§ **EXERCISE DIRECTIONS**
Retype all of the data. Every line must match exactly.

§ **DATASET EXTRACT**
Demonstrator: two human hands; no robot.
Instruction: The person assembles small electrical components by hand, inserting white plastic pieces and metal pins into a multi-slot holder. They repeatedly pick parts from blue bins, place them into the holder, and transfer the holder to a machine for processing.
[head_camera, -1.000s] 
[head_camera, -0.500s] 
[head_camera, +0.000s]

§ **ANSWER TO THIS TASK**
Demonstrator: two human hands; no robot.
Instruction: The person assembles small electrical components by hand, inserting white plastic pieces and metal pins into a multi-slot holder. They repeatedly pick parts from blue bins, place them into the holder, and transfer the holder to a machine for processing.
[head_camera, -1.000s] 
[head_camera, -0.500s] 
[head_camera, +0.000s]

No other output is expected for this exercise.